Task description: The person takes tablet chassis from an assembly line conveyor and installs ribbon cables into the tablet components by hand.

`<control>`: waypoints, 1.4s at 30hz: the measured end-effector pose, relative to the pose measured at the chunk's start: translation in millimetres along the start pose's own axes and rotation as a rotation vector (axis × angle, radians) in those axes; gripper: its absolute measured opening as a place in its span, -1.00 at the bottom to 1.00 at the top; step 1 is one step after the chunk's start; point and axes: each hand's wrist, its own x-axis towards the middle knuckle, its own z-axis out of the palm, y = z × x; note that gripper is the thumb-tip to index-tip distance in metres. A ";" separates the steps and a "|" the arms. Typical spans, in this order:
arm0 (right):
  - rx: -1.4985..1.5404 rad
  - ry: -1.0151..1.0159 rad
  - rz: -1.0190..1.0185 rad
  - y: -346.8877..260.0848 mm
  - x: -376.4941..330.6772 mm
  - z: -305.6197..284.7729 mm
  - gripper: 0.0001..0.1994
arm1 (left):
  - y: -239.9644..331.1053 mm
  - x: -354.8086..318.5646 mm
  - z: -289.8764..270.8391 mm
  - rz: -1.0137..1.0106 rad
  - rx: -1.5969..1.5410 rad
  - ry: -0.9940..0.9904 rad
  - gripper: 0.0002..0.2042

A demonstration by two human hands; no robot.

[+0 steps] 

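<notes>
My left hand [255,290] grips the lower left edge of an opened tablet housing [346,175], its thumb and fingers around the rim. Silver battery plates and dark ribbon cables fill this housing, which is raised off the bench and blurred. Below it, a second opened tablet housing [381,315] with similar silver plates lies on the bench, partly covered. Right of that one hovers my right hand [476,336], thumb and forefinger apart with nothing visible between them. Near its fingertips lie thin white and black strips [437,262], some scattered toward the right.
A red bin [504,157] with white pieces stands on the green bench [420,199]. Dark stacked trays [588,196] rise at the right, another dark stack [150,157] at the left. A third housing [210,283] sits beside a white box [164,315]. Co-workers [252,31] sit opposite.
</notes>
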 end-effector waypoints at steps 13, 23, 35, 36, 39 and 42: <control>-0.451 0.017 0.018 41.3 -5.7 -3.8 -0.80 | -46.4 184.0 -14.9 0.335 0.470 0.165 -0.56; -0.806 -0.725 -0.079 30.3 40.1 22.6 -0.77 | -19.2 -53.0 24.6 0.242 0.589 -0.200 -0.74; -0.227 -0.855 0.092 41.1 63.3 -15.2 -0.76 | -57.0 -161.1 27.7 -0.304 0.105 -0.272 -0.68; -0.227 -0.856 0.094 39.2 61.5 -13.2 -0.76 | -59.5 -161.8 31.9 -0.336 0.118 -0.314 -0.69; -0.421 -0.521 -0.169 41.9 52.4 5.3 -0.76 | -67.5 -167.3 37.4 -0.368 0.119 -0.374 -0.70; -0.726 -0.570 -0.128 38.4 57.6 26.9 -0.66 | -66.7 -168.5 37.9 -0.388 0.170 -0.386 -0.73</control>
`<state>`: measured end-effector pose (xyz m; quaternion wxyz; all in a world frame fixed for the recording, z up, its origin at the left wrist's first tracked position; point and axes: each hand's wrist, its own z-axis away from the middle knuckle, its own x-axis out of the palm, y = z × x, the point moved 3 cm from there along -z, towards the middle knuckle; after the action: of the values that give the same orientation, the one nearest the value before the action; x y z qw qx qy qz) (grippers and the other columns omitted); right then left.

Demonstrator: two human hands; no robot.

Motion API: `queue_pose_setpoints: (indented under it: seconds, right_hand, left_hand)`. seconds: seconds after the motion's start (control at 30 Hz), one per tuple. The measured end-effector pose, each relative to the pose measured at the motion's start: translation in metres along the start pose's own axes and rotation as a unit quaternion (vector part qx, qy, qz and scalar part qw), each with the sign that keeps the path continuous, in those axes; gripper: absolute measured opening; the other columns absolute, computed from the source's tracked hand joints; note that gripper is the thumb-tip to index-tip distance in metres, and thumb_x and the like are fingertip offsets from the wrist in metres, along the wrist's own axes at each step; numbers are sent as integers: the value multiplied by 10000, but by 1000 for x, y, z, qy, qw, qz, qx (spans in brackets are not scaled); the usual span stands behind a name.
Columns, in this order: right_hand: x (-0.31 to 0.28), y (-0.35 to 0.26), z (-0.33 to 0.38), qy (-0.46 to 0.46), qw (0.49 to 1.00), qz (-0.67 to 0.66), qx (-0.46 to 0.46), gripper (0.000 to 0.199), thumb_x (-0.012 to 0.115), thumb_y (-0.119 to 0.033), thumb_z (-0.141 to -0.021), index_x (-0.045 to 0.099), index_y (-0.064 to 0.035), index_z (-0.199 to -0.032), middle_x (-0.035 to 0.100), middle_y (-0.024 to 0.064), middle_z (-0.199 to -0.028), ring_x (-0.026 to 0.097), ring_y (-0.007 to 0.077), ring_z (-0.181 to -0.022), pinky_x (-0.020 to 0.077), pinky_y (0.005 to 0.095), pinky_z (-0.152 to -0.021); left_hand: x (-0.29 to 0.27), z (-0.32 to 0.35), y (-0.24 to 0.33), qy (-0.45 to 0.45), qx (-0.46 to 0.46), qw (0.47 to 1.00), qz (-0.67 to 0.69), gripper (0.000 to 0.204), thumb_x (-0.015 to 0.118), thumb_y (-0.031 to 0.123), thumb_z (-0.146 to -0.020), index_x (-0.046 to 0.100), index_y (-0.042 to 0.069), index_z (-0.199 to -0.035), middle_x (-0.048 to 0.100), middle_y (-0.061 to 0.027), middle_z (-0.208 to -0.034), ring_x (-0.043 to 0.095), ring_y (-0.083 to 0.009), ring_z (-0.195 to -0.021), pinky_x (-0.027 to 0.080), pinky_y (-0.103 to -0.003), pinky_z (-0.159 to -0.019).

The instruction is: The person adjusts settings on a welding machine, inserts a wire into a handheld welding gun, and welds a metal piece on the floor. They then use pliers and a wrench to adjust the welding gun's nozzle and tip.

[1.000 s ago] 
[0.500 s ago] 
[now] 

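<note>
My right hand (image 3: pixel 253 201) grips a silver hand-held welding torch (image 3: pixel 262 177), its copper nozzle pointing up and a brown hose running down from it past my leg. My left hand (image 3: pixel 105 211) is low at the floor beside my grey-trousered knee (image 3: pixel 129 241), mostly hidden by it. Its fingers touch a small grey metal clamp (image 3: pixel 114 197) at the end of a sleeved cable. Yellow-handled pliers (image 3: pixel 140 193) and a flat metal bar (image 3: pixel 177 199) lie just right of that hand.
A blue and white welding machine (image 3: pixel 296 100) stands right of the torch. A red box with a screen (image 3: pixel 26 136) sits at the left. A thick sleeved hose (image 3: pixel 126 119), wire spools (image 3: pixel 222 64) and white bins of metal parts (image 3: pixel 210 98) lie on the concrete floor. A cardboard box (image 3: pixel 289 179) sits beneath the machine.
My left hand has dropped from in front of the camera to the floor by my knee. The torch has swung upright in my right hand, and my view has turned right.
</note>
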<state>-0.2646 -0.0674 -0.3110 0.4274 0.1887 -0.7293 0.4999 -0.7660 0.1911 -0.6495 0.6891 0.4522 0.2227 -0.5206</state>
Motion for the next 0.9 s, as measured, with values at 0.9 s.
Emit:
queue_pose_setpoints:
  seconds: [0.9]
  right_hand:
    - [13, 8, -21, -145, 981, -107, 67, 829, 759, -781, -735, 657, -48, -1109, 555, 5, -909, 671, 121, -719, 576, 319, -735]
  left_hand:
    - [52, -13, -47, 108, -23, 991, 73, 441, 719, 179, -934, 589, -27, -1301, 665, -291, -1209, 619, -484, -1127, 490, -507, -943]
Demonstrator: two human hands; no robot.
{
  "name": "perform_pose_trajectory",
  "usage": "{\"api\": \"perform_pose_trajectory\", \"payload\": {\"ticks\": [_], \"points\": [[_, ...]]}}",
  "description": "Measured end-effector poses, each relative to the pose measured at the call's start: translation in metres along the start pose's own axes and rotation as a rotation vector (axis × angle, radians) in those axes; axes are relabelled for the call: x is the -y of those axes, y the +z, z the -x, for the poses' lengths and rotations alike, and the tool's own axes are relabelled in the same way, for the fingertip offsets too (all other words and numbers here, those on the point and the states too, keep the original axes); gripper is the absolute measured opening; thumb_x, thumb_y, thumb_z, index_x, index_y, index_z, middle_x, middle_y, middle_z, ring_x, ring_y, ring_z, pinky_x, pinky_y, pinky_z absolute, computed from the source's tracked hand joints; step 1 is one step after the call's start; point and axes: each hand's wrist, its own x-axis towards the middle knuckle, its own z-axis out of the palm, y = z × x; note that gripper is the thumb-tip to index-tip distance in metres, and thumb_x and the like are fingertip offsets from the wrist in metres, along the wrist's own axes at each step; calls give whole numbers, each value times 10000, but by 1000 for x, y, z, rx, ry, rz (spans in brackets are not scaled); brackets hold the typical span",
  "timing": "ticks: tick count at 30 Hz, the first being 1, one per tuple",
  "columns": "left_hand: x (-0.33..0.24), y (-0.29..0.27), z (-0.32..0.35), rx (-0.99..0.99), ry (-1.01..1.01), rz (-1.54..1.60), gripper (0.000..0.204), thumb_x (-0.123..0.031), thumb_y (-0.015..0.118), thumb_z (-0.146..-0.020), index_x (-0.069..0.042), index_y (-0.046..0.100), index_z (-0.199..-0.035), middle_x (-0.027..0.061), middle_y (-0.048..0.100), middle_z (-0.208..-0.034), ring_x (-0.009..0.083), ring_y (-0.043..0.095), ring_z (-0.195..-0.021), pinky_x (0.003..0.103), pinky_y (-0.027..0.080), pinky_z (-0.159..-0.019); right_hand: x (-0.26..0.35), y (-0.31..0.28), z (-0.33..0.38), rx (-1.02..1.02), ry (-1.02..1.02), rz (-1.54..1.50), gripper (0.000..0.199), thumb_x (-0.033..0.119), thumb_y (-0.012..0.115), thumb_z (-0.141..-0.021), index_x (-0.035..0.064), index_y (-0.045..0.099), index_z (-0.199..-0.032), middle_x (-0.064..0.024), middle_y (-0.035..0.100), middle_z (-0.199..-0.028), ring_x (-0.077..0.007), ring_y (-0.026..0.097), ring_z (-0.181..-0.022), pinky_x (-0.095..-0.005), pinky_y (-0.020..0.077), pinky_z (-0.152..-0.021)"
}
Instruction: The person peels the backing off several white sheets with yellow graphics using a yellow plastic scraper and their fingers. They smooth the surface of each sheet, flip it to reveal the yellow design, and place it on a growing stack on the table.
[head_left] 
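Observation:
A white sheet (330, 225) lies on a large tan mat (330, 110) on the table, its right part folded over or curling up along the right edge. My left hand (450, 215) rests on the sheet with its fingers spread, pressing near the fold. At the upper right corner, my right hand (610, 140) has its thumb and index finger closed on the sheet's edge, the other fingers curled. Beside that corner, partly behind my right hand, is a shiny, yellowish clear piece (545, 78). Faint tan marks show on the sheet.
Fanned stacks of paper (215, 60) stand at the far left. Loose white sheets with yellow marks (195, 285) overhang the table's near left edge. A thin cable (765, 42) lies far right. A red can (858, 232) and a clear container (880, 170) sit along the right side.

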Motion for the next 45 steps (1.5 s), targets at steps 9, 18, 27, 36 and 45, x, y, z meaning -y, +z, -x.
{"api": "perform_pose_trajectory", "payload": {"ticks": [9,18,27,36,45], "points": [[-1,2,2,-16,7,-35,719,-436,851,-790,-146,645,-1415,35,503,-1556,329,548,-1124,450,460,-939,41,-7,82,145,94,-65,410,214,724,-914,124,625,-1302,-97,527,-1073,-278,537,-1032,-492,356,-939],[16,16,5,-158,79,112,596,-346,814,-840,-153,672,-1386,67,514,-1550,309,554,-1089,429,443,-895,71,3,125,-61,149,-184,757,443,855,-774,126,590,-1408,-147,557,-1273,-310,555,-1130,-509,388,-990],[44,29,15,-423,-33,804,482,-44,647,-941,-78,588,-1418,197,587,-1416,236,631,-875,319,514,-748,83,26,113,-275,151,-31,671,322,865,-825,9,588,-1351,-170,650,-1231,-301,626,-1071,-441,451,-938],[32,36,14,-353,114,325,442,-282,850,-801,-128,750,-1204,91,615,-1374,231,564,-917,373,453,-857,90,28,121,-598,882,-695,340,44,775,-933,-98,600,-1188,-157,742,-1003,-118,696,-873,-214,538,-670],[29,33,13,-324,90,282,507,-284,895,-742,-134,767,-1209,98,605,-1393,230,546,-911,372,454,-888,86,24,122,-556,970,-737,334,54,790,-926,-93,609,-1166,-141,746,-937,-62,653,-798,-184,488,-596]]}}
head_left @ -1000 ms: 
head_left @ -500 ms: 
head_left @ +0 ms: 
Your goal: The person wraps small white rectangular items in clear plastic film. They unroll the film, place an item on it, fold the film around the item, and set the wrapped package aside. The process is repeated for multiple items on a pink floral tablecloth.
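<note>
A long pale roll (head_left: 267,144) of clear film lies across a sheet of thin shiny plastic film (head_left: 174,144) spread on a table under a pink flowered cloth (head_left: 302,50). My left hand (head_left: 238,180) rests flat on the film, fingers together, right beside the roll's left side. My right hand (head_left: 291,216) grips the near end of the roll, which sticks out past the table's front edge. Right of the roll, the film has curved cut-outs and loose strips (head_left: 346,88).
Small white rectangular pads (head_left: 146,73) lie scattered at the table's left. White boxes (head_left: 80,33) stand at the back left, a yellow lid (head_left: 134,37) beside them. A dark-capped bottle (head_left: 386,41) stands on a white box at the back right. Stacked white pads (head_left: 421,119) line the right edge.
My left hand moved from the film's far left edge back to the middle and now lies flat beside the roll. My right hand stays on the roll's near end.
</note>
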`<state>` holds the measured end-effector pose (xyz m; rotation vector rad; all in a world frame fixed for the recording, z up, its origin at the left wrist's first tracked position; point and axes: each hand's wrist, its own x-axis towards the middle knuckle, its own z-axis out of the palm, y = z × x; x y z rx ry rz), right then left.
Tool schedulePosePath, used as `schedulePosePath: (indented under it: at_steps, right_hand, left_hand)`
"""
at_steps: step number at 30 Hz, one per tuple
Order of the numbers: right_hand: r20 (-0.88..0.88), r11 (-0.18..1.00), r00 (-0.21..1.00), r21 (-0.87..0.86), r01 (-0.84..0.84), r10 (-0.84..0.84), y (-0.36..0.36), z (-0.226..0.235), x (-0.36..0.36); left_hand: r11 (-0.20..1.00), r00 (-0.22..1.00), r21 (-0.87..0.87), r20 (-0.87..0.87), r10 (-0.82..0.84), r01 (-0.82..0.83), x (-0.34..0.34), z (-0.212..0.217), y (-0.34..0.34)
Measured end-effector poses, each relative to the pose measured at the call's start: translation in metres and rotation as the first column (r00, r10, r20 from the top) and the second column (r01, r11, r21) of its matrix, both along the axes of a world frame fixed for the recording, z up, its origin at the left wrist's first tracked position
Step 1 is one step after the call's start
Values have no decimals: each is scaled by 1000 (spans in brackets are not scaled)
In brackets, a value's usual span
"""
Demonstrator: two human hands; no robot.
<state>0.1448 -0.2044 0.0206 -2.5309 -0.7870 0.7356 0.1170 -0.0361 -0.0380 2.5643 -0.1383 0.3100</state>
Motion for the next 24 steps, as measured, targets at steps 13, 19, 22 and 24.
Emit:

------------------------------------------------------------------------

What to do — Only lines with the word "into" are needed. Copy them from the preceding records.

Answer —
Task description: The person takes tablet chassis from an assembly line conveyor and installs ribbon cables into the tablet components by hand.
The instruction is: The person adjusts settings on a welding machine, inserts a wire into a handheld welding gun, and welds a metal piece on the floor. They then use pliers and a wrench to adjust the welding gun's nozzle and tip.

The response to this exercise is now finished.